[PATCH] D50575: [AMDGPU] Add support for a16 modifier for gfx9

Fri Aug 10 12:15:14 PDT 2018

arsenm added inline comments.

================
Comment at: lib/Target/AMDGPU/AMDGPU.td:245-246

+def FeatureR128A16 : SubtargetFeature<"a16",
+  "HasR128A16",
+  "true",
----------------
Feature name doesn't match, r128-a16?

================
Comment at: lib/Target/AMDGPU/AMDGPU.td:248
+  "true",
+  "Support 16 bit address types on gfx9"
+>;
----------------
Should be more specific about what kind of address

================
Comment at: lib/Target/AMDGPU/SIISelLowering.cpp:4613-4614
   }

+  // check for 16 bit addresses and pack if true
+  unsigned DimIdx = AddrIdx + BaseOpcode->NumExtraArgs;
----------------
Capitalize and punctuate

================
Comment at: lib/Target/AMDGPU/SIISelLowering.cpp:4618
+  if (VAddrVT.getScalarType() == MVT::f16 &&
+        Subtarget->getGeneration() >= GCNSubtarget::GFX9) {
+    IsA16 = true;
----------------
This should be checking the subtarget feature you added?

================
Comment at: lib/Target/AMDGPU/SIISelLowering.cpp:4620
+    IsA16 = true;
+    VAddrs.clear();
+    // push back non-packed 32 bit addresses
----------------
Why is this clearing?

================
Comment at: lib/Target/AMDGPU/SIISelLowering.cpp:4621
+    VAddrs.clear();
+    // push back non-packed 32 bit addresses
+    for (unsigned i = 0; i < BaseOpcode->NumExtraArgs; ++i)
----------------
Capitalize etc.

================
Comment at: lib/Target/AMDGPU/SIISelLowering.cpp:4624
+      VAddrs.push_back(Op.getOperand(AddrIdx + i));
+    // pack derivatives
+    unsigned DimIdx = AddrIdx + BaseOpcode->NumExtraArgs;
----------------
Capitalize etc.

================
Comment at: lib/Target/AMDGPU/SIISelLowering.cpp:4628-4630
+        SDValue DimX = Op.getOperand(DimIdx + i);
+        SDValue DimY = DAG.getUNDEF(MVT::f16);
+        DimX = DAG.getBuildVector(MVT::v2f16, DL, {DimX, DimY});
----------------
This is a SCALAR_TO_VECTOR

================
Comment at: lib/Target/AMDGPU/SIISelLowering.cpp:4631
+        DimX = DAG.getBuildVector(MVT::v2f16, DL, {DimX, DimY});
+        DimX = DAG.getBitcast(MVT::f32, DimX);
+        VAddrs.push_back(DimX);
----------------
Why this bitcast, and why f32? If we're coercing vector types i32 would be correct

================
Comment at: lib/Target/AMDGPU/SIISelLowering.cpp:4648
+          VAddrs.push_back(DimZ);
+          i++;
+        }
----------------
I don't understand the overall flow of all of these sections.
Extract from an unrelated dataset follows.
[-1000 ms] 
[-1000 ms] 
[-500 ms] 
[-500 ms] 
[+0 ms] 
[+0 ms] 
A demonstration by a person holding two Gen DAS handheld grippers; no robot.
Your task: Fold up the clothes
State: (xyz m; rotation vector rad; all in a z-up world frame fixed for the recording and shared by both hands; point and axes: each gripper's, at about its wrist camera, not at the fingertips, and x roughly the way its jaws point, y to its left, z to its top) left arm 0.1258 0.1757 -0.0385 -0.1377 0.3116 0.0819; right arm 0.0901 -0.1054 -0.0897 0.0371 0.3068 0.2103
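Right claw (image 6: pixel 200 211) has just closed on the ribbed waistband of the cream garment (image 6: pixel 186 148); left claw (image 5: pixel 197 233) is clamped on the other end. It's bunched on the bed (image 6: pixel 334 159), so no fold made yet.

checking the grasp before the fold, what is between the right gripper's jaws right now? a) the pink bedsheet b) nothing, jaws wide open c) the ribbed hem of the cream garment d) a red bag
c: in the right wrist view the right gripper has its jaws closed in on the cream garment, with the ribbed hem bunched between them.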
There 3 nearly identical looking parts for the different NumGradients, and I'm further confused by the manipulation of i inside the loop

================
Comment at: lib/Target/AMDGPU/SIISelLowering.cpp:4660-4662
+      AddrLo = DAG.getBuildVector(MVT::v2f16, DL, {AddrLo, AddrHi});
+      AddrLo = DAG.getBitcast(MVT::f32, AddrLo);
+      VAddrs.push_back(AddrLo);
----------------
Ditto

Repository:
  rL LLVM

https://reviews.llvm.org/D50575